A person or agency that maintains or stores (but does not own or license) data that includes Personal Information about a Massachusetts resident must provide notice to the owner or licensor of such data, as soon as practicable and without unreasonable delay, when such person or agency knows or has reason to know:
(a) of a breach of security;
(b) that the Personal Information of such resident was acquired or used by an unauthorized person or used for an unauthorized purpose.
In addition to providing notice, such person or agency is required to cooperate with the owner or licensor of the Personal Information at issue. Such cooperation includes: informing the owner or licensor of the breach of security or unauthorized acquisition or use, the date or approximate date of such incident and the nature thereof, and any steps the person or agency has taken or plans to take relating to the incident. Such cooperation, however, does not require the disclosure of confidential business information or trade secrets, or the provision of notice to a Massachusetts resident that may have been affected by the breach of security or unauthorized acquisition or use.
Along with establishing the notice requirements discussed above, the Breach Notification Law heightens security procedures for disposing of records that contain Personal Information, whether in paper or electronic form. When disposing of any such records, each agency or person must meet the following minimum requirements:
(a) paper documents containing personal information must be either redacted, burned, pulverized or shredded so that personal data cannot practicably be read or reconstructed; and
(b) electronic media and other non-paper media containing Personal Information shall be destroyed or erased so that Personal Information cannot practicably be read or reconstructed.
Any agency or person disposing of Personal Information may contract with a third party to dispose of such information. The third parties must implement and monitor compliance with policies and procedures to prohibit unauthorized access to or use of Personal Information in the course of collection, transportation or destruction of the information. Failure to comply with the requirements set forth above can be costly — improper disposition of records may result in a fine of $100 per individual affected, up to a maximum of $50,000 per event.
Finally, the Breach Notification Law directs the Office of Consumer Affairs and the Division of Public Records to establish regulations to implement the law's objectives. It is critical, therefore, that individuals or businesses handling Personal Information of Massachusetts residents become familiar with the new law and the associated regulations, and execute them effectively, in order to avoid the potential for litigation and/or penalties over the loss or theft of protected information under the Breach Notification Law.
Despite the heightened burden and potential costs placed on persons or agencies owning, licensing, maintaining or storing Personal Information, overall the Breach Notification Law is an important step toward protecting Massachusetts residents from the serious consequences associated with misuse of their Personal Information.

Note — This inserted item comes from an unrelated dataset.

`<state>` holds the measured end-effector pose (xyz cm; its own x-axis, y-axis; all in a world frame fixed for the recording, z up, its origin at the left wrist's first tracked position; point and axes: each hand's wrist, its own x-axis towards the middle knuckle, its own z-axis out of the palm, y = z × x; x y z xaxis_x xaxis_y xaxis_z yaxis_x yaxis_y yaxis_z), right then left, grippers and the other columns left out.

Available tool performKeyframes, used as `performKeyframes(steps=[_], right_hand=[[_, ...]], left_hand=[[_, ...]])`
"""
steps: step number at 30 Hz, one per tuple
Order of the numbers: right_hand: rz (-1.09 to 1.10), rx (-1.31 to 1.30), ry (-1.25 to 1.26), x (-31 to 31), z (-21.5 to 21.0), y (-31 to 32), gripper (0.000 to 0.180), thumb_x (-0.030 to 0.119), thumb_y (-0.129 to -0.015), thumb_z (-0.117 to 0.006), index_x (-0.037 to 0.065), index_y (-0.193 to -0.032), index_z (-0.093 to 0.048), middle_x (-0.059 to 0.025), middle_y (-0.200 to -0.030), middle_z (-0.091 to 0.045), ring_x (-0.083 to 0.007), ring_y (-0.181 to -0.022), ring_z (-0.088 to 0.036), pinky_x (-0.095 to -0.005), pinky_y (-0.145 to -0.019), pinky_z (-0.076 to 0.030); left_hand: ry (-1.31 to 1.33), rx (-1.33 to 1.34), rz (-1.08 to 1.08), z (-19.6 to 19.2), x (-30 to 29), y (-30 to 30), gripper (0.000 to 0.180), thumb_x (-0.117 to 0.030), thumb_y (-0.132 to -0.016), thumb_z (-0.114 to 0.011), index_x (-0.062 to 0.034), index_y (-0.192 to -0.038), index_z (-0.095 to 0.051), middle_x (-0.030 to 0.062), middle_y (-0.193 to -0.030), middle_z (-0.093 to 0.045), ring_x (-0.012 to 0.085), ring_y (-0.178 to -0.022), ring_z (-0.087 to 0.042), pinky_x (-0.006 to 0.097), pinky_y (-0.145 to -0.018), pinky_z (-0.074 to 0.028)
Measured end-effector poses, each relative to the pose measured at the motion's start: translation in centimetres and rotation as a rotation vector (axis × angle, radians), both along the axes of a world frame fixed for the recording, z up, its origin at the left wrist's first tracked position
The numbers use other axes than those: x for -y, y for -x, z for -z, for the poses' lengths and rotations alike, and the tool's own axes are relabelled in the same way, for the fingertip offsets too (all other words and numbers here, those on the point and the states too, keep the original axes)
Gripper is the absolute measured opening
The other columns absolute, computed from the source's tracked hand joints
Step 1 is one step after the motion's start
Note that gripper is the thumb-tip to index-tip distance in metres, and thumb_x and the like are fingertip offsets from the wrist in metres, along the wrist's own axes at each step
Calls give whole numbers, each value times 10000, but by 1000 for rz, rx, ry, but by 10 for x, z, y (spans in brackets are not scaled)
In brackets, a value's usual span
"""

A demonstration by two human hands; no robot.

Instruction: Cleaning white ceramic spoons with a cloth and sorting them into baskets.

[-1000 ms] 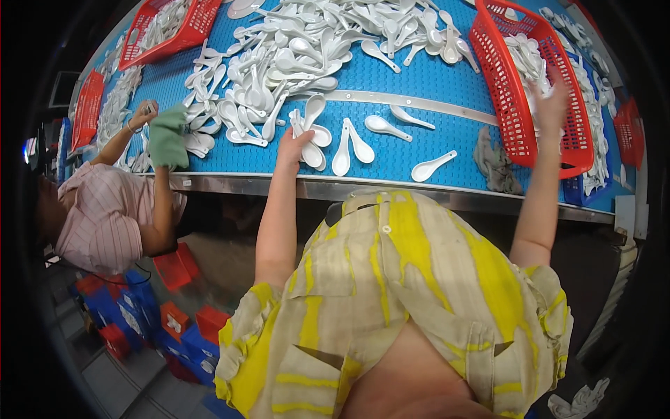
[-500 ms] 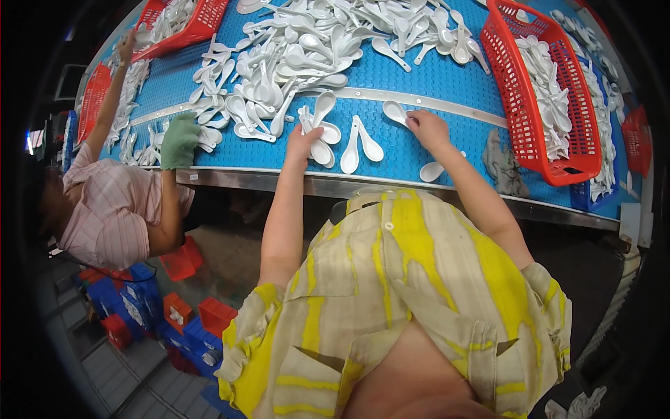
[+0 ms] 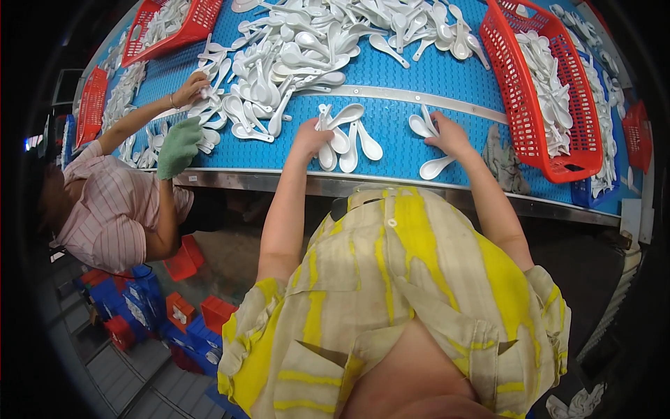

The goals of the Breach Notification Law include decreasing instances of identity theft and providing Massachusetts residents with some vehicle for self-help, via notice requirements, police reports and credit freezes, so that victims may better control the outcome of such an experience.
This article is intended to serve as a summary of the issues outlined herein. While it may include some general guidance, it is not intended as, nor is it a substitute for, legal advice. Your receipt of Good Company or any of its individual articles does not create an attorney-client relationship between you and Sheehan Phinney Bass + Green or the Sheehan Phinney Capitol Group. The opinions expressed in Good Company are those of the authors of the specific articles.